Gaming

CES, the World’s Gaming Showcase

Overview Tetris. Xbox. Atari. Nintendo. Oculus. They all debuted at CES. Since 1975, the biggest news in the world of gaming has been broken at CES. As the industry evolves through innumerable technical innovations, consumers are learning, healing, playing and profiting from gaming feats of creativity and technical acumen first unveiled at CES.

Over the last half century, gaming has gone from rudimentary, one-dimensional challenges on now antiquated devices to 3D, virtual reality and multi-sensory experiences accessible from practically anywhere, anytime. Gaming now crosses into the worlds of Web3 and metaverse to digital health, smart cities and smart homes for training, testing and other purposes.
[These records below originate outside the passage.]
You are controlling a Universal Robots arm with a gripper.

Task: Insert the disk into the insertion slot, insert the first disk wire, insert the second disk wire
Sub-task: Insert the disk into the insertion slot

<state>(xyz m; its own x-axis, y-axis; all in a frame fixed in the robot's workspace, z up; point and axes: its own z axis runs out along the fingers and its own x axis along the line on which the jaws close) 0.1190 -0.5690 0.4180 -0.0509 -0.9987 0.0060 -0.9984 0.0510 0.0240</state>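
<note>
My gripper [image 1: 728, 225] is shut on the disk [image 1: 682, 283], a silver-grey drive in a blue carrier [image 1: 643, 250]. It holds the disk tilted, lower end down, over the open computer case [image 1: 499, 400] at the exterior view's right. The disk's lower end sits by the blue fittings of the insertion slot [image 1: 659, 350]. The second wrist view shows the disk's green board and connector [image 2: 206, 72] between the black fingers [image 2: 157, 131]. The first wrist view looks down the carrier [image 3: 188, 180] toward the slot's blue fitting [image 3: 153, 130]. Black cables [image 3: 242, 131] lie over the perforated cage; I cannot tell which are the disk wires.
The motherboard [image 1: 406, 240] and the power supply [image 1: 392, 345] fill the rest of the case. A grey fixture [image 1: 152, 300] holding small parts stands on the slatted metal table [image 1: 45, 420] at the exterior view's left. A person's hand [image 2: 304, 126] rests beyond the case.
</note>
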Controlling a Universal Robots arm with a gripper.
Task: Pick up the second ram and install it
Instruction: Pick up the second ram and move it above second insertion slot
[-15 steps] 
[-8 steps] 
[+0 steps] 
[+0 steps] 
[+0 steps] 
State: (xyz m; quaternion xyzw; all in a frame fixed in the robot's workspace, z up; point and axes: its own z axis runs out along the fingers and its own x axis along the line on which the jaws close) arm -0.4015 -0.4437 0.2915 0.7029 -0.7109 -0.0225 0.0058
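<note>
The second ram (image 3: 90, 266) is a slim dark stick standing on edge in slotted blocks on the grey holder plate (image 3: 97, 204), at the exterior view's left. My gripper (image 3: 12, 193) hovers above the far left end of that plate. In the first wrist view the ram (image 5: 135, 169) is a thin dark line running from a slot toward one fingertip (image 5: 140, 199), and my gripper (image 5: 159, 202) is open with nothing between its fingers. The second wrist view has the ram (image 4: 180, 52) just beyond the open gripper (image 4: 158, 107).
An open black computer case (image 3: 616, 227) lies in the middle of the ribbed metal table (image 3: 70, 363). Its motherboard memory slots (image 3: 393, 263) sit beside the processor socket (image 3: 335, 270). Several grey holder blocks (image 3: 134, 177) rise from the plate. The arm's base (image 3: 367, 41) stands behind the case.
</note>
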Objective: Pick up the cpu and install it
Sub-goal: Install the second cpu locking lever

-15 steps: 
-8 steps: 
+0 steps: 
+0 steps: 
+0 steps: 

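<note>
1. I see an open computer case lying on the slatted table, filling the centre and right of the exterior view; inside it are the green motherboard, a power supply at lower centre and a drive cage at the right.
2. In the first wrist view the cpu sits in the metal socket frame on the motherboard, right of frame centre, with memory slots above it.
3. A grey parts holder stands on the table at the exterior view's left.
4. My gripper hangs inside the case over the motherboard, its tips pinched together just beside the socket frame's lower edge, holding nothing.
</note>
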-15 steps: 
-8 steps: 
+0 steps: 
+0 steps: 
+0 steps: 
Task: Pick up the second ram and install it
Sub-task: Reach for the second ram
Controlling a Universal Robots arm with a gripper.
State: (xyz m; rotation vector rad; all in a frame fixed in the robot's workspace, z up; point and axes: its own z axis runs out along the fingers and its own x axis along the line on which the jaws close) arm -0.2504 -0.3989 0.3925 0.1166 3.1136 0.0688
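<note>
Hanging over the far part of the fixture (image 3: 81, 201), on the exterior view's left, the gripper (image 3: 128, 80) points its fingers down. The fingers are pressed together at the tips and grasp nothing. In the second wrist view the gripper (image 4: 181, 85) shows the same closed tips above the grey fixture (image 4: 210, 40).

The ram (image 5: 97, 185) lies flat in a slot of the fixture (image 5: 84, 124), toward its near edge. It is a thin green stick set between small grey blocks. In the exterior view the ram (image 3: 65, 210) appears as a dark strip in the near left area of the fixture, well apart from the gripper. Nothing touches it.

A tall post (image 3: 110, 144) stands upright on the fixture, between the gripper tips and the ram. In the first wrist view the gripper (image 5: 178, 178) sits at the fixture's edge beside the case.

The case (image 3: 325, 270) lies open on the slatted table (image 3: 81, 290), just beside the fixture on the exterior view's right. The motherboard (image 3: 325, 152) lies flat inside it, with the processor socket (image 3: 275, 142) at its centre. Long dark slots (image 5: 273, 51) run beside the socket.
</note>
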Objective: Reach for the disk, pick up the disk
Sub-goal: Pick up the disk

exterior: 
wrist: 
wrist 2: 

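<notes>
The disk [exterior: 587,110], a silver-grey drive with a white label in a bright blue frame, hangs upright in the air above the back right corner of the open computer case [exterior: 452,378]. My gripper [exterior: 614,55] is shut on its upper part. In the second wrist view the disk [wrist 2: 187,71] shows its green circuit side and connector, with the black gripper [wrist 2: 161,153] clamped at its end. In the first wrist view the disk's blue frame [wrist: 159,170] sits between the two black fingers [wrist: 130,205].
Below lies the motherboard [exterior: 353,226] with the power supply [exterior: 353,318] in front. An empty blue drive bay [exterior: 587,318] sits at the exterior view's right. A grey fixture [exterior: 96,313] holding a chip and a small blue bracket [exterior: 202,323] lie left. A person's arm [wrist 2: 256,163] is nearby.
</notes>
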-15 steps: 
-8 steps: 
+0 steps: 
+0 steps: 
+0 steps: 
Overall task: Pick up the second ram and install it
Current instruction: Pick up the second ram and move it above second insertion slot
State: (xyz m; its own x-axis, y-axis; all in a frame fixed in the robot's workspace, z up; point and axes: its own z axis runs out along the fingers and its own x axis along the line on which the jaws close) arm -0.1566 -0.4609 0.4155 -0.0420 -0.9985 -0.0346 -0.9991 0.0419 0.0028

The sector today knows very few limits. And it has found its full expression at CES.
 
For decades, the world’s gaming behemoths have come to CES to debut their latest products and platforms, and to collaborate and compare. For a look at how the gaming industry grew up at the show, CTA member Apple cites CES in the original Apple TV+ movie, Tetris. From the first scenes of the film, which opened March 31, video game designer Henk Rogers tells of discovering Tetris at CES. The all-time bestselling game, created in 1984 by Alexey Pajitnov, leapt onto the world stage at CES in 1988.
 
That wasn’t the first, or final, gaming milestone marked at CES. Triumphant launches began in 1975 and kept going at CES.
 

1975 and 1979 – Atari’s Pong Home Console, Atari 400 and 800 PCs

The table tennis-themed video game Pong debuted as an arcade game in the early-1970s. In 1975, Atari revealed a version of the wildly popular game, now playable in living rooms with one of the first at-home video game consoles. It was a blockbuster with a long waiting list. Then, in 1979, Atari 400 and 800 PCs fueled the explosion of home gaming.  These were the first devices with custom processing that afforded higher sound and gaming capabilities.
 

1982 – Commodore 64

The 8-bit Commodore 64, an original in-home computing device, debuted at CES and ultimately racked up sales exceeding $20 million, a feat attributed to a price tag under $600 and its easy adaptability for playing video games.
 

1985 – Nintendo NES

At CES 1985, Nintendo unveiled an early version of the Nintendo Entertainment System (NES) that became the best-selling video game console at that time, selling more than 60 million units.
 

1988 – Tetris

The legendary game met wide U.S. audiences first at CES where it was unveiled by Spectrum Holobyte. From there, the game became available on nearly every major platform of the time, including Nintendo’s Gameboy. Today, industry experts consider it to be the best-selling video game of all time.
 

2001 – Microsoft Xbox

This first-of-its-kind gaming console made its first appearance at CES, where Bill Gates was joined by Dwayne “The Rock” Johnson in a packed keynote. The console’s sales exceeded 24 million units in five years.
 

2013 – Oculus Rift

This must-have PC-powered headset for VR gaming blew audiences and media away when it was showcased at CES. As has been documented widely, the creators of Oculus Rift began with a Kickstarter campaign to fund production, then sold the operation to Facebook a year later for more than $2 million.
 
For nearly 50 years, CES has served as the leading venue for the latest and greatest in all things gaming. The 1993 event was the first time CES put a hard focus on PCs, games and information tech, versus TVs and stereos. The industry hasn’t been the same since.
 
As CTA has reported, the gaming industry engages 164 million users in the U.S. alone, crossing virtually every social demographic. It’s big business driven by ingenious tech that makes experiences deeply immersive, highly accessible and very customizable. Its appeal is extending to new user communities and influencing other industry sectors. Beyond entertainment, gaming now shapes how we interact across a variety of industries fully realized at CES. This is where gaming visionaries discover technologies and applications that reach into digital health, sports tech, smart cities, metaverse and more.
 
Find out what trends are moving forward fastest at CES. Visit our Gaming and Esports page for a look at the industry, and to watch sessions from CES 2023 on demand. Looking to boost your gaming business? CES 2024 is your ticket to success. Connect with funders, partners, suppliers and purchasers that can help you grow. Contact exhibitsales@CTA.tech to get started.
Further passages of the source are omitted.